It was a good day for bird spotting. Driving to work I saw a pair of goldfinches flit into a hedge as I passed, the yellow bars on their wings and their red heads shining in sunlight that was already bright by 8 am. In the early afternoon I looked up, prompted by customers who were doing the same, and saw three buzzards floating languidly high overhead. They flapped their wings infrequently, gliding for long periods, and made strange high calls, a sort of descending mew. Somewhere in the garden the peacock thought spring had arrived, and screeched periodically through the day.
My colleague caught up with the backlog of mail order, packaging plants up into strange improvised dalek-shaped parcels. I took my branded box from Ashwood Nurseries in, which was re-used for a consignment of shrubs. It would be rather smart, not to say time-saving, to have our own boxes in a variety of sizes, with our name and logo on the side, instead of fabricating parcels from multiple boxes and trays taped together, and topped off with old compost bags turned inside out.

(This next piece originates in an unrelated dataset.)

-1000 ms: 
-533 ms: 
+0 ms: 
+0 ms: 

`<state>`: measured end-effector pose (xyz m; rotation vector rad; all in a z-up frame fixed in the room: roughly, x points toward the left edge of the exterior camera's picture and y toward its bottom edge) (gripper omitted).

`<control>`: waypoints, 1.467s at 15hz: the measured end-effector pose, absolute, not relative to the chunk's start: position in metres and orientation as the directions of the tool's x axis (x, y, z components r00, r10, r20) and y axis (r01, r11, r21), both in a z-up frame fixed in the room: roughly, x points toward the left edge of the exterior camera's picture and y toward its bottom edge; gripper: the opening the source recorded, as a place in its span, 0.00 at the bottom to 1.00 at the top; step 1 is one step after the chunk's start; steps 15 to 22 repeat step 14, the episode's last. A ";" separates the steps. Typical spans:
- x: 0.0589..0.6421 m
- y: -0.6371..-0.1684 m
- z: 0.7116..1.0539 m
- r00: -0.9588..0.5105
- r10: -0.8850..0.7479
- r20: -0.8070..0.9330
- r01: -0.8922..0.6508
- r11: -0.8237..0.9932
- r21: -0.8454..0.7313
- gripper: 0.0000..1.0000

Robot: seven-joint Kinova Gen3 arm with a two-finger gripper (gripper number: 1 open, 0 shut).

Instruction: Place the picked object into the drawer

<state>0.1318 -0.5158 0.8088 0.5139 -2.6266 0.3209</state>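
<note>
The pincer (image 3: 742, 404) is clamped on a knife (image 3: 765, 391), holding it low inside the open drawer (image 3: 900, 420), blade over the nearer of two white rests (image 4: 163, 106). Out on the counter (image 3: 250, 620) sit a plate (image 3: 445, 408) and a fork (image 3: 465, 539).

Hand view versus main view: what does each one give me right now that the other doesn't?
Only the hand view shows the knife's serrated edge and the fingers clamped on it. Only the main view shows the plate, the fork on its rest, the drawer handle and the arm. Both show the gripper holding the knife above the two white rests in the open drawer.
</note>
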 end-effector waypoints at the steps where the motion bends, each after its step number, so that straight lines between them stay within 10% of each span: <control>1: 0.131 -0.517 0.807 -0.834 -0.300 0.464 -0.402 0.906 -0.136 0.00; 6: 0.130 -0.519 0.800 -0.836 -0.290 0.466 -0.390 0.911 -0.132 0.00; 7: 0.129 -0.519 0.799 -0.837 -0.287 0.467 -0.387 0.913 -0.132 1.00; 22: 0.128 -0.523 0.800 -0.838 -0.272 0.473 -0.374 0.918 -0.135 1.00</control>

We have got new flexible plastic covers for the tills. The difference is remarkable. The old ones were practically opaque through age and use, so that it was almost impossible to read the keys. The replacements are crystal clear in comparison. The keyboard has got to be covered with something to keep dirt and damp out of it, otherwise the tills would fill up with compost in practically no time. I thought the new cover felt rather stiff, but presumed it would bed down with use, then the owner who had been puzzling why they had sent us only one cover discovered that it was in fact two, stuck together. They seem extremely expensive, costing £20 a time for what is just moulded flexible plastic, but I suppose they have to withstand movement and UV without going brittle. When I bought a boot liner for my Skoda six years ago I couldn't understand how a plastic tray could cost so much, but as it has survived this long without splitting it must genuinely be made out of superior plastic.

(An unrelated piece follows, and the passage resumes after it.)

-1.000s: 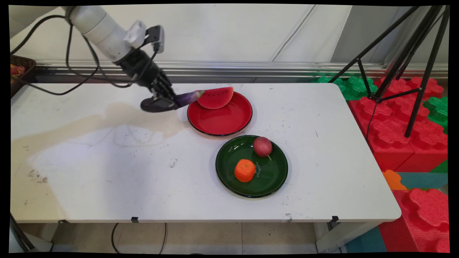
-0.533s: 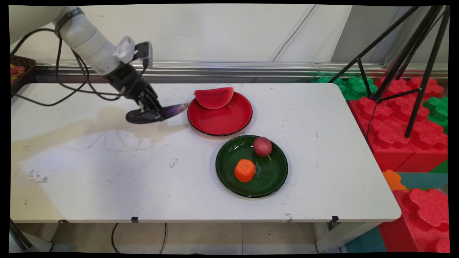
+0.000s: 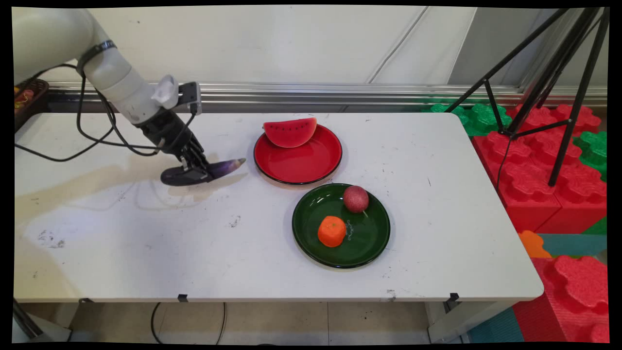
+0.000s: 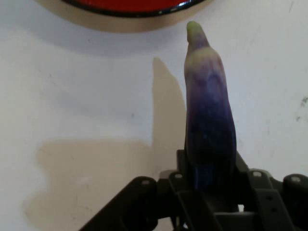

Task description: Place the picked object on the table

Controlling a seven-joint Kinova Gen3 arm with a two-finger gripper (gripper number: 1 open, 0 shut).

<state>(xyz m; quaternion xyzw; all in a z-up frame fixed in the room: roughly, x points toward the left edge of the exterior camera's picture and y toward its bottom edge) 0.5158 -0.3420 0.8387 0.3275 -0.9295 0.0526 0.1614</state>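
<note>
Main view shows a white table (image 3: 146, 253) with a red plate (image 3: 297, 167) at its far middle, and everything else can be placed from that plate. A watermelon slice (image 3: 290, 131) leans on the plate's far rim, rind downward. Just nearer the camera and slightly right of the red plate sits a green plate (image 3: 369, 238), close beside it but not touching; it carries an orange fruit (image 3: 332, 231) at its near left and a dark red round fruit (image 3: 355, 198) at its far side. Well right of the red plate, off the table, a black tripod (image 3: 544, 73) stands over red and green foam blocks (image 3: 539, 175). Left of the red plate, the gripper (image 3: 194, 171) is clamped around the thick end of a purple eggplant (image 3: 224, 167), held low over the table, its pale tip pointing toward the plate and stopping just short of the rim. Nothing lies between tip and plate. Hand view confirms the eggplant (image 4: 210, 125) pinched between the black fingers (image 4: 185, 192), with the red plate's edge (image 4: 134, 6) beyond its tip. The arm slants down from the upper left, cables hanging from the wrist.
</note>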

The dangers of bringing plant growth on to appeal to customers desperate for an early shot of spring colour were demonstrated by an entire table of Anemone blanda, which had got badly frosted. They arrived a few days ago as charming looking pots of blue flowers and dainty little leaves, a critical two or three weeks ahead of the ones growing in my garden, and lo, a sharp cold night caused the top growth to shrivel. The manager's list of tasks for the weekend instructed us to remove the damaged leaves, and put any pots that looked too bad away out of the sales area to recover. I soon discovered that on most of the plants virtually all of the leaves and flower buds came away from the pot with the gentlest pull, the stems resembling beansprouts that had been left for too long in the fridge. The manager was hopeful that there were new leaves coming up, but many of those turned out to be damaged as well. It will be interesting, in a rather depressing way, to see if they have sufficient reserves to make new foliage, or if they run out of oomph.

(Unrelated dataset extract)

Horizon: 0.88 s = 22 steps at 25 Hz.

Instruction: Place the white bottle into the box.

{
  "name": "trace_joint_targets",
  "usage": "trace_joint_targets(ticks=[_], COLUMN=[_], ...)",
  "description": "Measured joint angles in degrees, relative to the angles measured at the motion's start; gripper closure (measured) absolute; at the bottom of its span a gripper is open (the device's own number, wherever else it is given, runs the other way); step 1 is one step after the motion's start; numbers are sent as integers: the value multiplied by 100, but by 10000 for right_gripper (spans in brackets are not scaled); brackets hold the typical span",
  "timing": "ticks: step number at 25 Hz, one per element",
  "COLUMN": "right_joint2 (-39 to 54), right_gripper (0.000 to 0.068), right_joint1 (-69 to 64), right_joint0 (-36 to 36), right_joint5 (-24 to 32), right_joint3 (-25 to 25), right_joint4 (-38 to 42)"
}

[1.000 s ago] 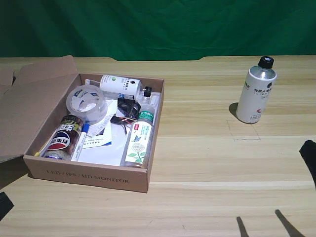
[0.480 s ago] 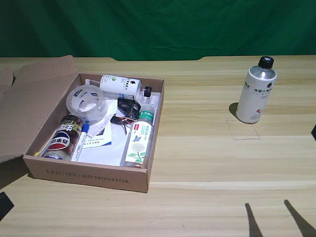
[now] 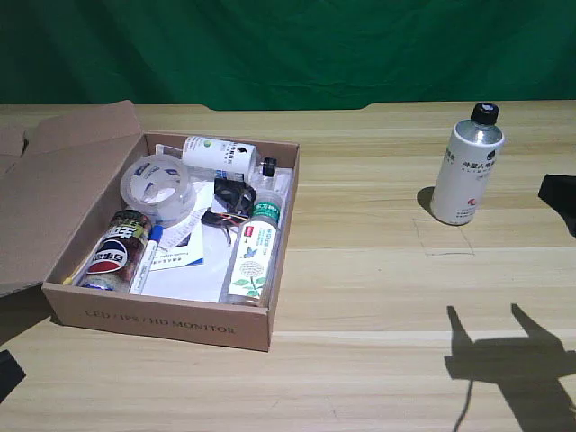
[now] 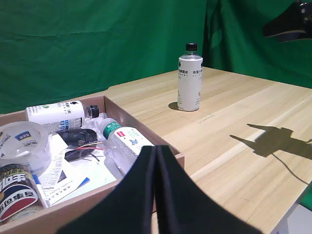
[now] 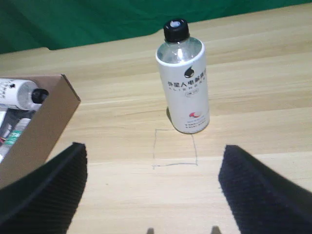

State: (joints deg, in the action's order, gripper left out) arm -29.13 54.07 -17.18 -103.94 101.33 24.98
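On the table (image 3: 378, 297), well to the exterior view's right of the box (image 3: 162, 317), the white bottle (image 3: 466, 166) stands upright with its black cap on, untouched. A faint pencilled square (image 5: 174, 148) sits on the wood just in front of the bottle's base, on the camera side.

The right gripper (image 5: 152, 187) is pointed at the bottle from the near side. Both fingers frame the right wrist view with a wide gap between them, so the jaws are spread and hold nothing. They are well short of the bottle; no contact. In the exterior view only a dark bit of the arm shows at the frame edge beyond the bottle, plus its shadow on the table.

The box is open, flaps folded out, and already crowded: a smaller white bottle (image 3: 220, 154) lies along the wall farthest from the printed front, a tape roll (image 3: 157, 187) sits beside it, a clear green-capped bottle (image 3: 254, 252) lies along the wall nearest the white bottle, and a cola can (image 3: 115, 252) lies in the front corner away from it.

Step, as I read it: approach, pre-grasp. Next move calls for advancing until the fingers straddle the bottle body, mid-height or lower, then closing. It is tall and narrow, so a nudge could tip it. For the drop, free floor looks scarce; the middle of the box over the papers looks best.
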Motion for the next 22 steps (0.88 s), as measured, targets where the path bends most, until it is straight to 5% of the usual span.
trace_joint_targets(ticks=[7, 12, 15, 22], right_joint2=[-394, -807, -1169, -1650], right_gripper=[13, 14, 20, 51], right_joint1=[1221, 2059, 2532, 3105], right_joint0=[732, 2841, 3584, 3692], right_joint5=[324, 281, 273, -170], right_joint3=[-6, -200, -767, -1036], right_joint4=[-983, -3874, -5368, -5334])
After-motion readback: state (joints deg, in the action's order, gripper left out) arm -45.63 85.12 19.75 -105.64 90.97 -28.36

Having commented to the owner that yesterday we hadn't had many high spending customers, even though the day's total takings were respectable, today the high rollers were in. One bought four large box balls, three olives and a big pot, and asked without much conviction whether as he was spending a lot he could have a discount. Sorry, that's something people have to negotiate with the owner (the answer is almost always No). Another couple bought six birch trees, and trolleys full of hellebores add up to three figure totals. It was reassuring to be busy. When it is very quiet we can't tell if that is just the time of year and the weather, or if it means that everybody has fallen out of love with gardening or stopped spending money on anything except the basics.